| What you will do |
Apart from the pictures, every line below needs to be reproduced verbatim.

| Raw data |
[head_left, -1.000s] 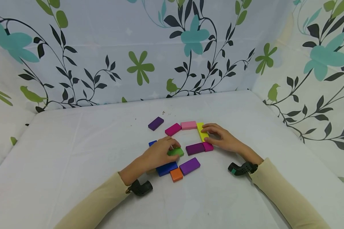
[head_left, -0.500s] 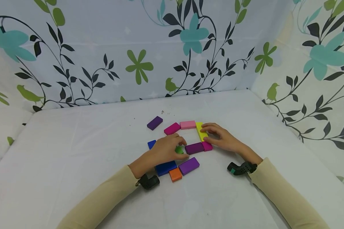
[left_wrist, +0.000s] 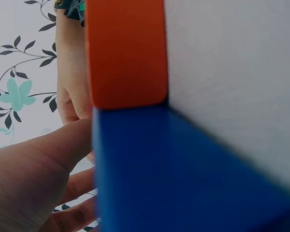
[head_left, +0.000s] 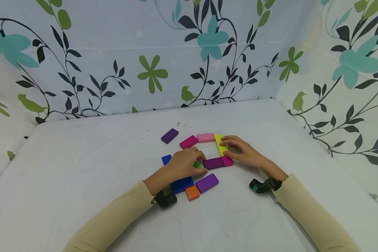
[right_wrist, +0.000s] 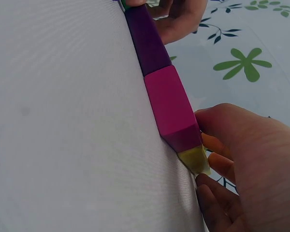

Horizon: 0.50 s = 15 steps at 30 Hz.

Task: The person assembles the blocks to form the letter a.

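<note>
My left hand (head_left: 186, 162) curls over a green block (head_left: 197, 164), mostly hidden beneath it. Its thumb and fingertips straddle the joint where green meets a dark purple block (head_left: 213, 163); the right wrist view shows the thumb at that purple end (right_wrist: 147, 41). A small magenta block (right_wrist: 171, 104) continues the line at the right. My right hand (head_left: 244, 152) pinches a yellow block (head_left: 219, 145), fingers at its far part and thumb at its near end beside the magenta. In the left wrist view a blue block (left_wrist: 135, 169) and an orange block (left_wrist: 128, 53) loom close.
Beyond the hands lie a pink block (head_left: 205, 137), a longer magenta block (head_left: 189, 141) and a purple block (head_left: 169, 135) set apart. A violet block (head_left: 207, 183) lies nearer, touching the orange one. A small blue piece (head_left: 166, 159) shows left of my left hand.
My left hand has slid right along the green block to its joint with the dark purple block, covering more of the green. The right hand has stayed on the yellow block.
</note>
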Available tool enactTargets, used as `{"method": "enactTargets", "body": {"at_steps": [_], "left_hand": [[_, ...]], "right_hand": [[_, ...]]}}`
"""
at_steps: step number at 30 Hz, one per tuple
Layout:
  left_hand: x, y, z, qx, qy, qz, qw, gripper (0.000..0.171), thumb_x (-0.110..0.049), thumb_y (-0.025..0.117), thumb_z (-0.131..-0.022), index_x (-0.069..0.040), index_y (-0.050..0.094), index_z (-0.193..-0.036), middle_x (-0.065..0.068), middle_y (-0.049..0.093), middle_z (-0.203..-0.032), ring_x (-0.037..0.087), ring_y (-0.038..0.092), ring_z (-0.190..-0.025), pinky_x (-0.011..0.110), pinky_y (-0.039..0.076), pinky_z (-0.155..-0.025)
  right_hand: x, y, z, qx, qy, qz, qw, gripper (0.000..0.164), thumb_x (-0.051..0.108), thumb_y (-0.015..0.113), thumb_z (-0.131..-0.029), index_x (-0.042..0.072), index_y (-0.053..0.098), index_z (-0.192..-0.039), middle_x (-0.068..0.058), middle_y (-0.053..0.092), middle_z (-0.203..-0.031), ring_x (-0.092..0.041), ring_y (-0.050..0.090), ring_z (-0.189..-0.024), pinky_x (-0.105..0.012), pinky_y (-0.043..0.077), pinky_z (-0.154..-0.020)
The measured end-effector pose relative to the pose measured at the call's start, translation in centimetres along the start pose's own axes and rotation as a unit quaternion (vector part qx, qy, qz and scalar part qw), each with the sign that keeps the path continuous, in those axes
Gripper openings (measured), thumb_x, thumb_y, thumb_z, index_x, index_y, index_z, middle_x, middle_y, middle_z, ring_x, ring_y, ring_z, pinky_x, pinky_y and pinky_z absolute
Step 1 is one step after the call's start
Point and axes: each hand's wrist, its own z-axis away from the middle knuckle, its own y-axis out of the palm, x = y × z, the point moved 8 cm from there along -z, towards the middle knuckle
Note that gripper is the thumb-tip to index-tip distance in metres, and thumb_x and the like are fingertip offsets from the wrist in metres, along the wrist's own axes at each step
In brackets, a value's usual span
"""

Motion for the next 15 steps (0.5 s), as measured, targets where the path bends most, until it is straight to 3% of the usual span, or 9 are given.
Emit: {"method": "enactTargets", "body": {"at_steps": [8,12,15], "left_hand": [[0.6,0.1,0.3,0.009,-0.016,0.012,0.9998,0.039,-0.038,0.073,-0.086,-0.013,0.067,-0.115,0.003,0.063,-0.103,0.015,0.059,-0.093,0.03,0.051,-0.078],[1.2,-0.4,1.2,0.006,-0.038,0.028,0.9989,0.041,-0.039,0.074,-0.085,-0.013,0.066,-0.117,0.004,0.063,-0.108,0.018,0.059,-0.099,0.039,0.048,-0.089],[1.5,-0.9,2.0,-0.001,-0.048,0.032,0.9983,0.04,-0.038,0.074,-0.084,-0.013,0.066,-0.115,0.004,0.063,-0.109,0.018,0.059,-0.099,0.042,0.046,-0.09]], "right_hand": [[-0.1,0.1,0.0,-0.002,0.0,0.005,1.0,0.033,0.006,0.064,-0.093,0.001,0.059,-0.126,-0.018,0.044,-0.143,-0.035,0.04,-0.135,-0.046,0.033,-0.11],[0.0,0.1,0.0,-0.002,0.0,0.008,1.0,0.033,0.006,0.063,-0.094,0.0,0.059,-0.126,-0.018,0.044,-0.143,-0.035,0.041,-0.134,-0.047,0.033,-0.11],[-0.1,0.1,0.0,-0.002,0.001,0.01,1.0,0.033,0.006,0.063,-0.094,0.0,0.059,-0.126,-0.018,0.044,-0.143,-0.035,0.041,-0.134,-0.047,0.033,-0.109]]}}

| Result for this exercise |
[head_left, -1.000s] 
[head_left, -0.500s] 
[left_wrist, +0.000s] 
[head_left, +0.000s] 
[right_wrist, +0.000s] 

Horizon: 0.50 s = 15 steps at 30 Hz.

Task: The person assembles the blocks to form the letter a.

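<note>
My left hand (head_left: 186, 162) curls over a green block (head_left: 197, 164), mostly hidden beneath it. Its thumb and fingertips straddle the joint where green meets a dark purple block (head_left: 213, 163); the right wrist view shows the thumb at that purple end (right_wrist: 147, 41). A small magenta block (right_wrist: 171, 104) continues the line at the right. My right hand (head_left: 244, 152) pinches a yellow block (head_left: 219, 145), fingers at its far part and thumb at its near end beside the magenta. In the left wrist view a blue block (left_wrist: 135, 169) and an orange block (left_wrist: 128, 53) loom close.
Beyond the hands lie a pink block (head_left: 205, 137), a longer magenta block (head_left: 189, 141) and a purple block (head_left: 169, 135) set apart. A violet block (head_left: 207, 183) lies nearer, touching the orange one. A small blue piece (head_left: 166, 159) shows left of my left hand.
My left hand has slid right along the green block to its joint with the dark purple block, covering more of the green. The right hand has stayed on the yellow block.
</note>
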Available tool enactTargets, used as `{"method": "enactTargets", "body": {"at_steps": [_], "left_hand": [[_, ...]], "right_hand": [[_, ...]]}}`
"""
at_steps: step number at 30 Hz, one per tuple
Layout:
  left_hand: x, y, z, qx, qy, qz, qw, gripper (0.000..0.171), thumb_x (-0.110..0.049), thumb_y (-0.025..0.117), thumb_z (-0.131..-0.022), index_x (-0.069..0.040), index_y (-0.050..0.094), index_z (-0.193..-0.036), middle_x (-0.065..0.068), middle_y (-0.049..0.093), middle_z (-0.203..-0.032), ring_x (-0.037..0.087), ring_y (-0.038..0.092), ring_z (-0.190..-0.025), pinky_x (-0.011..0.110), pinky_y (-0.039..0.076), pinky_z (-0.155..-0.025)
  right_hand: x, y, z, qx, qy, qz, qw, gripper (0.000..0.164), thumb_x (-0.051..0.108), thumb_y (-0.015..0.113), thumb_z (-0.131..-0.029), index_x (-0.042..0.072), index_y (-0.053..0.098), index_z (-0.192..-0.039), middle_x (-0.068..0.058), middle_y (-0.053..0.092), middle_z (-0.203..-0.031), ring_x (-0.092..0.041), ring_y (-0.050..0.090), ring_z (-0.189..-0.024), pinky_x (-0.105..0.012), pinky_y (-0.043..0.077), pinky_z (-0.154..-0.020)
The measured end-effector pose relative to the pose measured at the call's start, translation in centimetres along the start pose's own axes and rotation as a unit quaternion (vector part qx, qy, qz and scalar part qw), each with the sign that keeps the path continuous, in those axes
Gripper openings (measured), thumb_x, thumb_y, thumb_z, index_x, index_y, index_z, middle_x, middle_y, middle_z, ring_x, ring_y, ring_z, pinky_x, pinky_y and pinky_z absolute
Step 1 is one step after the call's start
Point and axes: each hand's wrist, its own z-axis away from the middle knuckle, its own y-axis out of the palm, x = y × z, the point moved 8 cm from there along -z, towards the middle knuckle
Note that gripper is the thumb-tip to index-tip distance in metres, and thumb_x and the like are fingertip offsets from the wrist in metres, along the wrist's own axes at each step
In brackets, a value's usual span
"""

Motion for the next 15 steps (0.5 s), as measured, targets where the path bends most, until it is straight to 3% of the usual span, or 9 are given.
Emit: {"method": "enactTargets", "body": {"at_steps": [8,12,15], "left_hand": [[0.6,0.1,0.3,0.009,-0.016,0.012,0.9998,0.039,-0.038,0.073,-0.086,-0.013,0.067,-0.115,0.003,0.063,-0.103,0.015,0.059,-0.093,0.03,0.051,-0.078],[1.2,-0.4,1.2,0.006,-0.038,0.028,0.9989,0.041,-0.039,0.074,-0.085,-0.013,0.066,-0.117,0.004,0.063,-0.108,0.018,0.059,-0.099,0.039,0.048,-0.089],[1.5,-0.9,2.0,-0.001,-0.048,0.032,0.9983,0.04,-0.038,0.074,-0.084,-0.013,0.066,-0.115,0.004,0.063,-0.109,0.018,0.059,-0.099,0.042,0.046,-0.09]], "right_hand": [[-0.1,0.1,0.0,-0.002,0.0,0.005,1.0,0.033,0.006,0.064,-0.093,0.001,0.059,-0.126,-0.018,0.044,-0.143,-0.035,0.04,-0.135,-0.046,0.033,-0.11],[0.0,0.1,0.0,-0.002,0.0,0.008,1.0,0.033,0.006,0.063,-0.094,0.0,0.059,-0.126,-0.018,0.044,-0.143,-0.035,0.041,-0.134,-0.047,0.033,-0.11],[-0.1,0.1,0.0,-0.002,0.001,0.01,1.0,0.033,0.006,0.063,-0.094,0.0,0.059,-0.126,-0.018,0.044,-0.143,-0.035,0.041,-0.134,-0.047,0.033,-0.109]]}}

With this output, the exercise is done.